Какое-то время и впрямь всё идёт хорошо. «Пёсья яма» совсем не похожа на «Золотую кошку», и здесь уж точно никому не приходит в голову мысль запереть Эмили в вонючей каморке, а ей — убежать куда глядят глаза. Для неё постоянно находится какое-то занятие, даже если это — скучные уроки Каллисты. К счастью, Каллистой мир не заканчивается. За день Эмили успевает побывать у старого Сэма, выслушать очередную историю из его богатой на события жизни и получить обещание сделать для неё ножик с рукояткой, обтянутой кожей миноги, поторчать в мастерской Пьеро, разглядывая его замысловатые изделия, пообщаться с запертым в клетке Соколовым и, конечно, посидеть в комнате отца, разумеется, когда он не уходит на очередное задание. За множеством впечатлений и дел невольно тускнеют, блекнут, отступают воспоминания о жизни в Башне, об убийстве матери, о прозябании в грязном борделе. Да, какое-то время и впрямь всё идёт хорошо. Настолько, что Эмили невольно забывает простую истину: жизнь не бывает сплошной белой полосой, и за ней всегда идёт чёрная.

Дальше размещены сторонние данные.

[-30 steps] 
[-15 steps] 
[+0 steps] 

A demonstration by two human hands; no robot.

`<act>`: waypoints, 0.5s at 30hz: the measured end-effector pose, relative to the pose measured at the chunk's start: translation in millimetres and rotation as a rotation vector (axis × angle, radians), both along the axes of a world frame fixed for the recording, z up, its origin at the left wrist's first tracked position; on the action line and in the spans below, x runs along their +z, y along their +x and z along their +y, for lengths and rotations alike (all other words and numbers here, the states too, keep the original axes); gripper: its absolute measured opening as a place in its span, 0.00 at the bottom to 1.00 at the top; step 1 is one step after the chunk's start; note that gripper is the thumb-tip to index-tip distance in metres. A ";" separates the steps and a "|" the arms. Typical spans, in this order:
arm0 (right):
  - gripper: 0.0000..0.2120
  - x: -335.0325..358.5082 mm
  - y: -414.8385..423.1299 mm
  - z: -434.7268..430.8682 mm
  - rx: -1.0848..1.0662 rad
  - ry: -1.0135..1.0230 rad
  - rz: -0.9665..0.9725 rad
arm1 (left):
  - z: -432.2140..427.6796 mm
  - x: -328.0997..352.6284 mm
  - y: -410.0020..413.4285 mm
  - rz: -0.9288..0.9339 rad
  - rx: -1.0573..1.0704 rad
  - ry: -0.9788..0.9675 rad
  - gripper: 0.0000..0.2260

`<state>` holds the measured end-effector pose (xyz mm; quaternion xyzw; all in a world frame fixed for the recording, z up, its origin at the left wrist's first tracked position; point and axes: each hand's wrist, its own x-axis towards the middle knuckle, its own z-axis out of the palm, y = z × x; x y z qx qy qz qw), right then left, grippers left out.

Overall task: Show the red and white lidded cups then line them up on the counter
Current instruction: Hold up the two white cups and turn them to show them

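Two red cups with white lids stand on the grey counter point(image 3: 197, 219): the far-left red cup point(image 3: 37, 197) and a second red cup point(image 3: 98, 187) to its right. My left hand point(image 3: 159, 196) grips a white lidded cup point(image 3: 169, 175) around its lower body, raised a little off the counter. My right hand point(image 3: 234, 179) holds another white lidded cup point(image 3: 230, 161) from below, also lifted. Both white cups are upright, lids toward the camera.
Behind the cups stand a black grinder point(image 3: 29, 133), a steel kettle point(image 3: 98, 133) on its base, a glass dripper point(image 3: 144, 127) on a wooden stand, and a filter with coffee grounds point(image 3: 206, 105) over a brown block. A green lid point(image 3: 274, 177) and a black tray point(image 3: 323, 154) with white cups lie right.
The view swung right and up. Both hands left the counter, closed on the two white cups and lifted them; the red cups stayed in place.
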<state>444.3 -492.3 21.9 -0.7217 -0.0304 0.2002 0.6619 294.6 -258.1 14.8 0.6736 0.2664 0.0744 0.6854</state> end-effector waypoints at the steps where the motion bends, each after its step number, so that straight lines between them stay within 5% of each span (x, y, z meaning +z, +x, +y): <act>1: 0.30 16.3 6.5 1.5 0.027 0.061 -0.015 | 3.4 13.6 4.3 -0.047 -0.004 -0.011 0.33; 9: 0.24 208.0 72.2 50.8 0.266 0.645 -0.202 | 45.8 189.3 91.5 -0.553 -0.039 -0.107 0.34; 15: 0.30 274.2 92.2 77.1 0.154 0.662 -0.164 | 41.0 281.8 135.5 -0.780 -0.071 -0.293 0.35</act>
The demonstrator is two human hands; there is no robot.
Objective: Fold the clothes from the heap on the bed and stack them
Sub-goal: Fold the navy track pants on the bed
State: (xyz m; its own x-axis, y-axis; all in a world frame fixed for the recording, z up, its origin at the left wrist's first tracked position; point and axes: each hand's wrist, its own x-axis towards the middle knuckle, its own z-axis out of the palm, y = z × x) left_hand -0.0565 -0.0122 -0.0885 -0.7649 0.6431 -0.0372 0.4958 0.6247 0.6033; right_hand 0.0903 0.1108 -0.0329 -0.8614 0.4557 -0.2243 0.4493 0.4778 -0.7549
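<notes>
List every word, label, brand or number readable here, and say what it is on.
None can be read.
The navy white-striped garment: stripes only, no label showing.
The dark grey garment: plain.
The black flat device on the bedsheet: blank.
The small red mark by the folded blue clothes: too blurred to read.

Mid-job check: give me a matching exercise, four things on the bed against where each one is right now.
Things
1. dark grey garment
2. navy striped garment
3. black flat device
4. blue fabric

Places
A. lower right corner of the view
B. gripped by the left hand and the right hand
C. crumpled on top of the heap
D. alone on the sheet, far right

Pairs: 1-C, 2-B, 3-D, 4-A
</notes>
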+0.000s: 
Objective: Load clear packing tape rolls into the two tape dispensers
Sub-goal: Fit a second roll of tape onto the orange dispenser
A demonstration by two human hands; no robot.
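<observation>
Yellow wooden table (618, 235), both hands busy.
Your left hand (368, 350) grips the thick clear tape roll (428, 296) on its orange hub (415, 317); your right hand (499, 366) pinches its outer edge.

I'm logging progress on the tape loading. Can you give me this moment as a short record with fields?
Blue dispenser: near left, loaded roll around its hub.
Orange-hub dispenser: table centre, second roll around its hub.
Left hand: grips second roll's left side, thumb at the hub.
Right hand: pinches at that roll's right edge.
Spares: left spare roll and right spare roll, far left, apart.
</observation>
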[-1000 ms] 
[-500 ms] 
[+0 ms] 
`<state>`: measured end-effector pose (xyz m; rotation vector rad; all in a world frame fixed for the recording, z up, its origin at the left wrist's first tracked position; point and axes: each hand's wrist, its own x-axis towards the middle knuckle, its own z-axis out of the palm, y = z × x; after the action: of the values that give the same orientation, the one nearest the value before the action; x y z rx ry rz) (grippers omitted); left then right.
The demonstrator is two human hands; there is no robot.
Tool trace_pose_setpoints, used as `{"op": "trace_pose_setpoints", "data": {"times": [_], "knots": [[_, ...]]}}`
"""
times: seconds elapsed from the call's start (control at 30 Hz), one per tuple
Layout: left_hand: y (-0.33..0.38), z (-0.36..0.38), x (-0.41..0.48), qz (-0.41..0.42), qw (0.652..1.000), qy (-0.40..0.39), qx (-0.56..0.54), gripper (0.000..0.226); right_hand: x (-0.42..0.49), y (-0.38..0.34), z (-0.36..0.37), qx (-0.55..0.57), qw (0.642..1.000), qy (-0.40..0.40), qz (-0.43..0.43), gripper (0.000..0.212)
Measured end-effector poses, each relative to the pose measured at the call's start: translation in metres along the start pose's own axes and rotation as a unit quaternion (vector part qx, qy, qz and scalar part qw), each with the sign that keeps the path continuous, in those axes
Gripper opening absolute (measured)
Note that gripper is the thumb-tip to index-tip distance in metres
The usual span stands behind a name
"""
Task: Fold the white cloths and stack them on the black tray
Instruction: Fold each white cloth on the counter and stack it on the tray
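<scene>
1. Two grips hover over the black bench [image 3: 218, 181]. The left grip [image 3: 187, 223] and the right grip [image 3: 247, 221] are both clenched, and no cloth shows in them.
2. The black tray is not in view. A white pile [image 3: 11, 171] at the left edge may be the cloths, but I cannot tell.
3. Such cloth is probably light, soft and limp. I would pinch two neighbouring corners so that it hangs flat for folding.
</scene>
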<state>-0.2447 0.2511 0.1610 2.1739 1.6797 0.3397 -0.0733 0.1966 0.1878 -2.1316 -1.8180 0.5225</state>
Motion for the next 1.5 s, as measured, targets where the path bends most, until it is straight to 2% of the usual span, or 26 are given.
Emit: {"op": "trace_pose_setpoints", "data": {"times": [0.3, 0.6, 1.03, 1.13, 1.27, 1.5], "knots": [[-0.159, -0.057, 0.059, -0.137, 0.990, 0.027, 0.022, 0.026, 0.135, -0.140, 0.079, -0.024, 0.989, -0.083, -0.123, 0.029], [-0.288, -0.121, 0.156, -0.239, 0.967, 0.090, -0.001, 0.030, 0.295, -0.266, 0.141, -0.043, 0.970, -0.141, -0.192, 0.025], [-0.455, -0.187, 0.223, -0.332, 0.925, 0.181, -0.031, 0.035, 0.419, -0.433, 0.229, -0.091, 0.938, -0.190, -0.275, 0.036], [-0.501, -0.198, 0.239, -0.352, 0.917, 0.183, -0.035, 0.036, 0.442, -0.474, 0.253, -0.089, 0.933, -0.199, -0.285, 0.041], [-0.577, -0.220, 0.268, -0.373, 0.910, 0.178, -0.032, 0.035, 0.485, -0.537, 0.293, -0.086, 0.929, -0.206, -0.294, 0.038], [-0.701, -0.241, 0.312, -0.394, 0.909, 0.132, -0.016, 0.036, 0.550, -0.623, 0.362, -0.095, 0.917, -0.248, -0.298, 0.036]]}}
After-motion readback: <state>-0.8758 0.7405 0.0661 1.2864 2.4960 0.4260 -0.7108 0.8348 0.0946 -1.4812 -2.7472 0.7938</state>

Однажды в её комнату буквально врывается Хевлок, хватает за руку и без всяких объяснений тащит девочку за собой. Паб, тёплая и уютная «Пёсья яма», в котором Эмили вновь почувствовала себя счастливой, разом превратился в чужое, холодное место. И очень опасное, понимает она, когда видит во дворе трупы. И если высокомерного надутого Уоллеса ей не очень жаль, то добрую Лидию… Погоревать о служанке, никогда не забывавшей подсунуть Эмили что-нибудь вкусное, ей не дают. Не говоря ни слова Хевлок заталкивает девочку в лодку, где уже сидят надутый Пендлтон и напыщенный Мартин. Ей не дают ни проститься с Каллистой, ни увидеться с отцом. И когда на вершине маяка сидящая в просторной, светлой, но опять запертой комнате Эмили подслушивает громогласную речь адмирала, грезящего о десяти годах в качестве регента, она понимает, что это — заговор внутри заговора. И остаётся надеяться, что хотя бы Каллиста и Корво живы — она ведь сильно повзрослела за эти полгода. Достаточно, чтобы понимать: заговор, это — кровь, смерть и предательство. Да, остаётся только надеяться. И заглянувшего к ней Хевлока встречает беспрерывно повторяющееся:
— Корво придёт за тобой!
Хевлок хохочет: Корво не придёт, Корво мёртв!
— Врёшь! — безапелляционно заявляет Эмили. — Врёшь! Корво придёт за тобой! Корво придёт за тобой! Корво придёт за тобой!
От гнева Хевлок темнеет лицом, заносит тяжёлую руку, но, словно на стену, натыкается на взгляд девочки и останавливается. Её злые глазёнки направлены на Хевлока, словно дула заряженных пистолетов, а из рта непрерывно летят как пули одни и те же слова:
— Корво придёт за тобой! Корво придёт за тобой!
И адмирал позорно спасается бегством, но даже из-за захлопнутой двери доносится:
— И расстанешься ты с головой! Зарежет тебя и имя не спросит! Оглянись, вдруг он уже здесь! Корво придёт за тобой, Корво придёт, Корво придёт!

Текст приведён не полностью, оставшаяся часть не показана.